Chapter OneA Miner's Lamp
A carbide lamp, no longer used as a functional object, sits on my bookshelf in the living room next to other mementos, relics, and souvenirs from around the world. These objects remind me of the experiences I had in the cities where I purchased them, but displayed in my living room, they bring more attention to me than they do to the location of their origin. For my living room visitors, the carbide miner's lamp is a visual affirmation of my physical and literary journey into coal. Sometime between the years 1900 and 1930, a miner used this lamp to illuminate his way through the tunnels of a mine.

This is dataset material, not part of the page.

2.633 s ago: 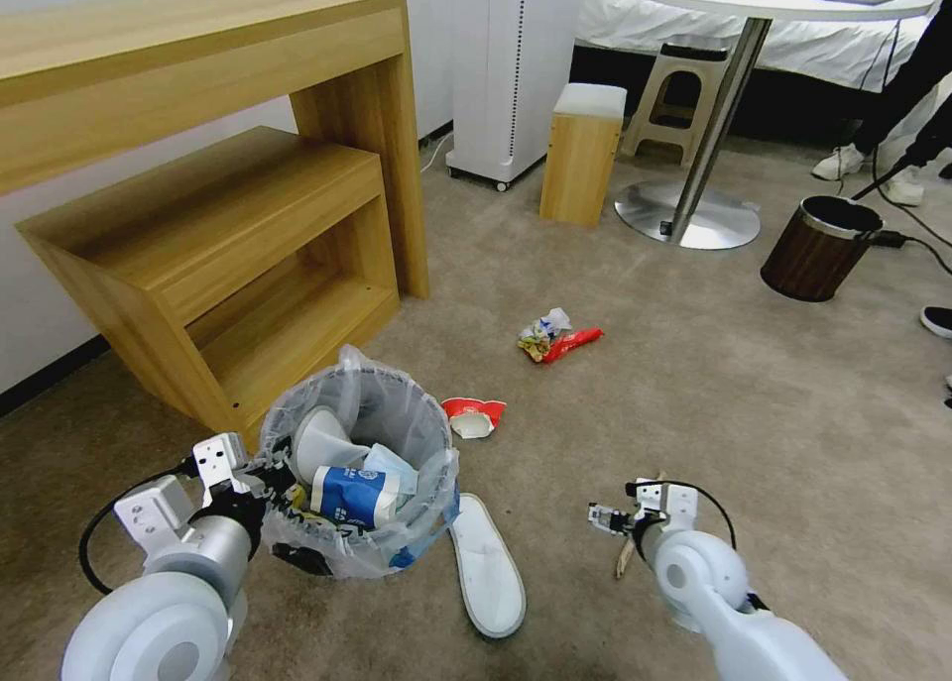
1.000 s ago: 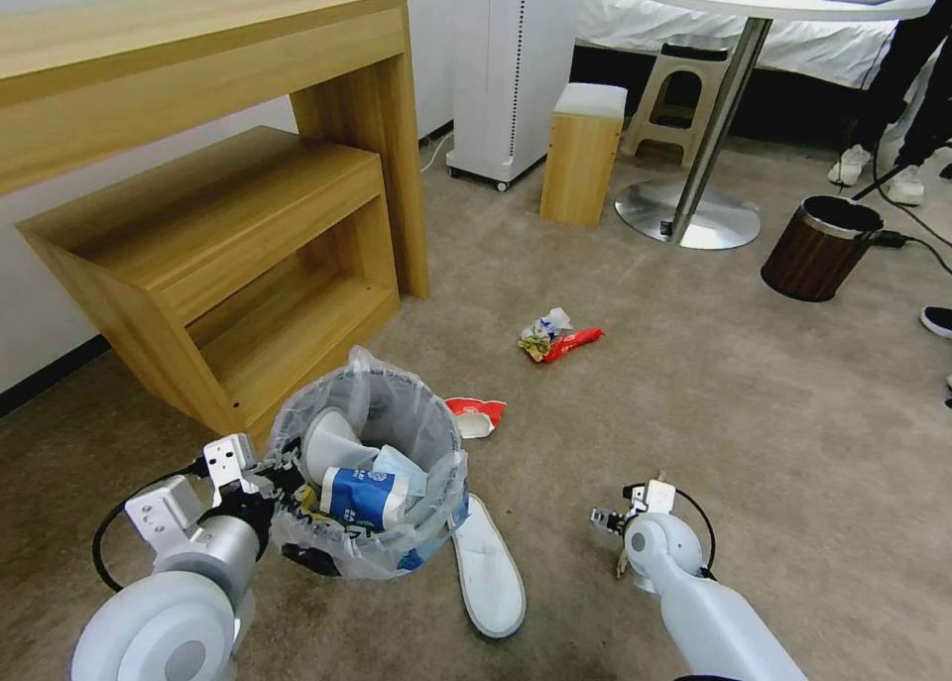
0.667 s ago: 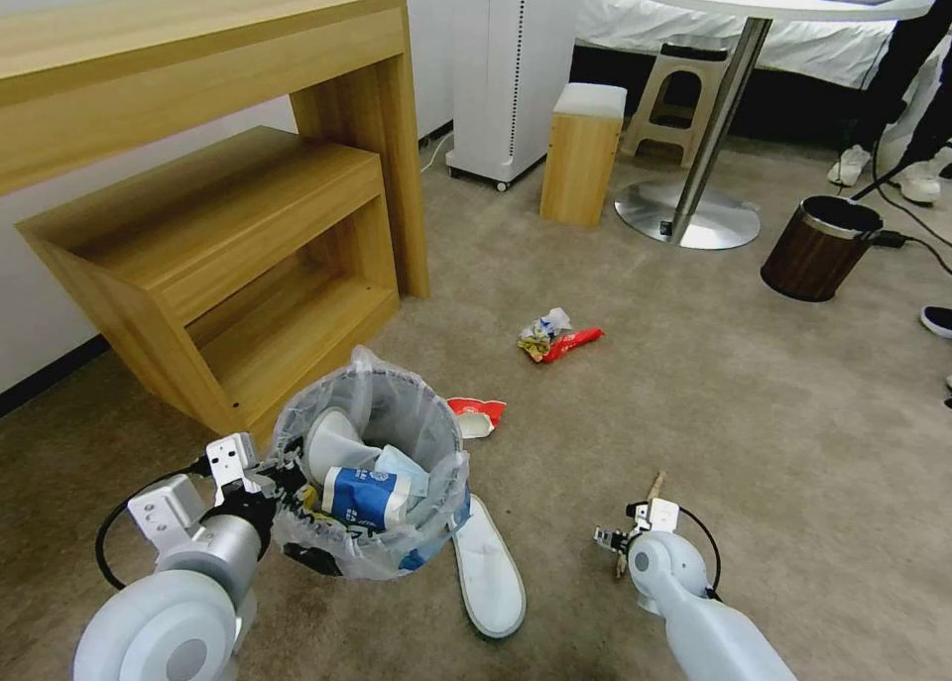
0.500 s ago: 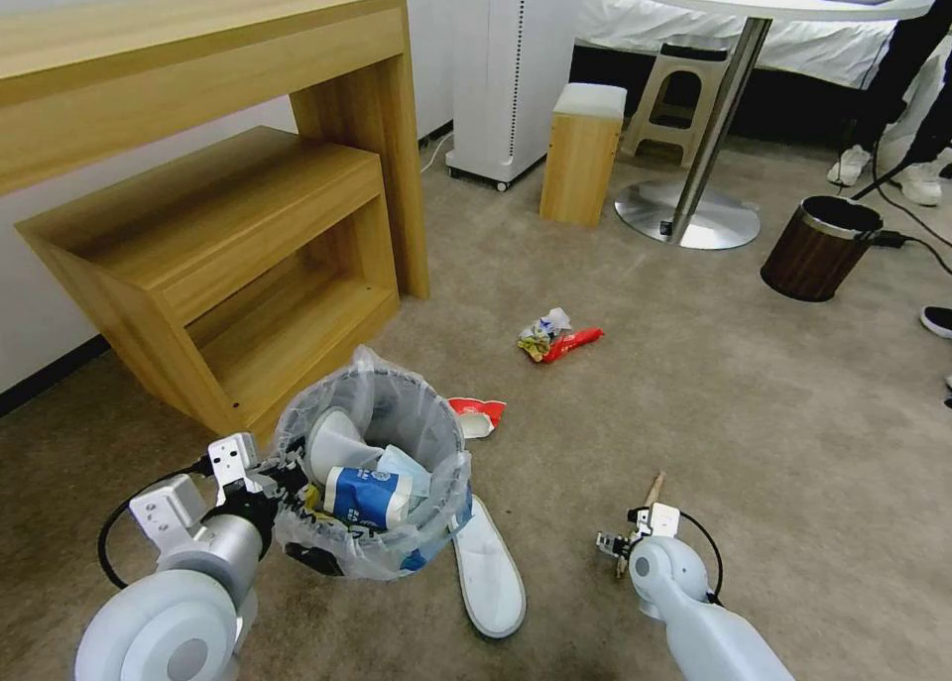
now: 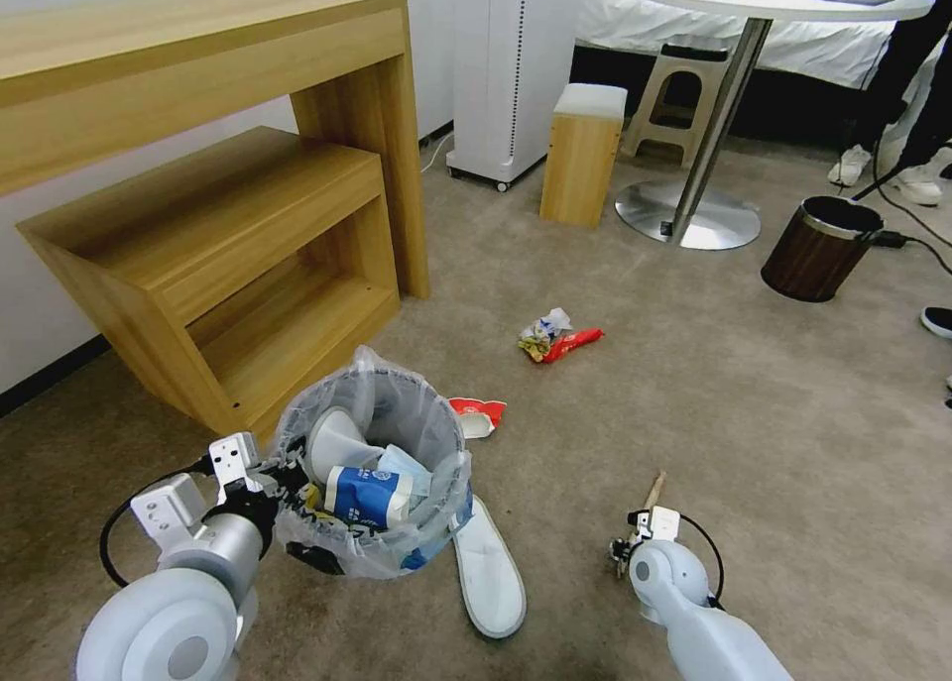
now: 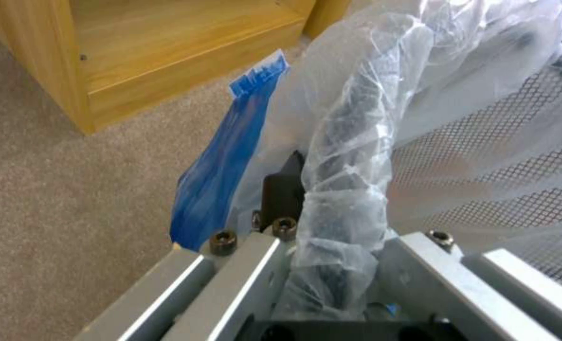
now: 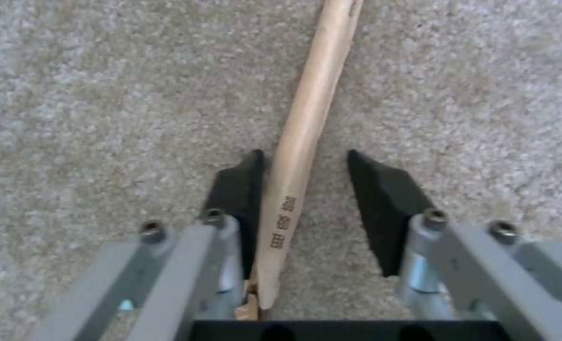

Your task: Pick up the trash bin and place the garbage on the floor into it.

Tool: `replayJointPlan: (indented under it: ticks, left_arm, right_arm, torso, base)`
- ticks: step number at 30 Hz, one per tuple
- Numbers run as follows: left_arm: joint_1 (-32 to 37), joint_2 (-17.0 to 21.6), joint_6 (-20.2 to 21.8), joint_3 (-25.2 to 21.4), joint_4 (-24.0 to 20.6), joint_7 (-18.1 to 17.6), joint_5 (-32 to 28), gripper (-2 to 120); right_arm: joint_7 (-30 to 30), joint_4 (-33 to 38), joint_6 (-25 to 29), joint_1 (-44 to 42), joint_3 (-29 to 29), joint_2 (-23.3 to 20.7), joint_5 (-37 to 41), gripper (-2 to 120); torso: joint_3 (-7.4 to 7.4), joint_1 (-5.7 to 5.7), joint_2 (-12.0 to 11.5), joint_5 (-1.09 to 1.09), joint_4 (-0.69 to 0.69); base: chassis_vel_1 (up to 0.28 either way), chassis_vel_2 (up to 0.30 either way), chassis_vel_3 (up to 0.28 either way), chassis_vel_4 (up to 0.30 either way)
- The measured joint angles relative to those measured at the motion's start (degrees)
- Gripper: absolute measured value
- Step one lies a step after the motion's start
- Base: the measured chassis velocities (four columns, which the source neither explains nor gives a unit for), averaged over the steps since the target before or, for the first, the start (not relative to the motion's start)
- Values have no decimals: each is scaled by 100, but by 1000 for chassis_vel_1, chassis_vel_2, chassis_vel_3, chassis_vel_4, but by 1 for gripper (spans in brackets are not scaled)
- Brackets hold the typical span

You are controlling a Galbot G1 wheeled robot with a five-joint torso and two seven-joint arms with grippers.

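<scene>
- Beige carpet floor [image 5: 754,443] carries the litter: a white slipper [image 5: 488,565] lies just beside the trash bin [image 5: 372,483].
- Left gripper [image 6: 331,265] has its fingers clamped on the bin's bagged rim.
- Right gripper [image 7: 303,208] straddles the wooden stick [image 7: 306,137], fingers parted, one pad touching it.
- Advice: centre the stick, close gently, then lift level.

Beige floor [image 5: 694,384], pale tan wooden stick [image 7: 309,113]

Left gripper [image 5: 283,483] held low at the near left, jaws clamped, right gripper [image 7: 303,189] lowered to the near right, fingers [image 7: 376,199] spread apart, pointed downward.
</scene>
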Motion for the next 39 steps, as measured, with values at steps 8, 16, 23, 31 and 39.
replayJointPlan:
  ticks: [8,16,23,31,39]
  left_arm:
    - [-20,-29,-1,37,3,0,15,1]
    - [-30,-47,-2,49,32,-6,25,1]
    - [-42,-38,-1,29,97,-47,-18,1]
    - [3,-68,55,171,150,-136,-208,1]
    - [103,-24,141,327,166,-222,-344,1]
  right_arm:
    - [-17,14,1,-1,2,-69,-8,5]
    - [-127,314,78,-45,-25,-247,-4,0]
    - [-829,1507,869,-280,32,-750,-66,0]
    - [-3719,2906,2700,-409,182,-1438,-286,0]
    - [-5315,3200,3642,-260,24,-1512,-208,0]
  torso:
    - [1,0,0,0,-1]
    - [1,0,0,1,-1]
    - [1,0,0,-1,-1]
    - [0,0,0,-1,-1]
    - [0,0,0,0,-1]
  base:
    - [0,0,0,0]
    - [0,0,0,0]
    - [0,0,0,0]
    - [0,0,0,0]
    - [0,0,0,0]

Carbide lamps were developed after candles and oil lamps, each an attempt to provide light for mining by a more efficient and safer means. My carbide lamp is about four inches tall and cylindrical—approximately two inches in diameter. It has two chambers: one that can be filled from the top with water and a lower chamber for carbide. This lamp is designed so that water from the upper chamber drips down into the lower, creating acetylene gas when it comes into contact with the whitish carbon "salt." These two chambers screw together like a light bulb into a socket.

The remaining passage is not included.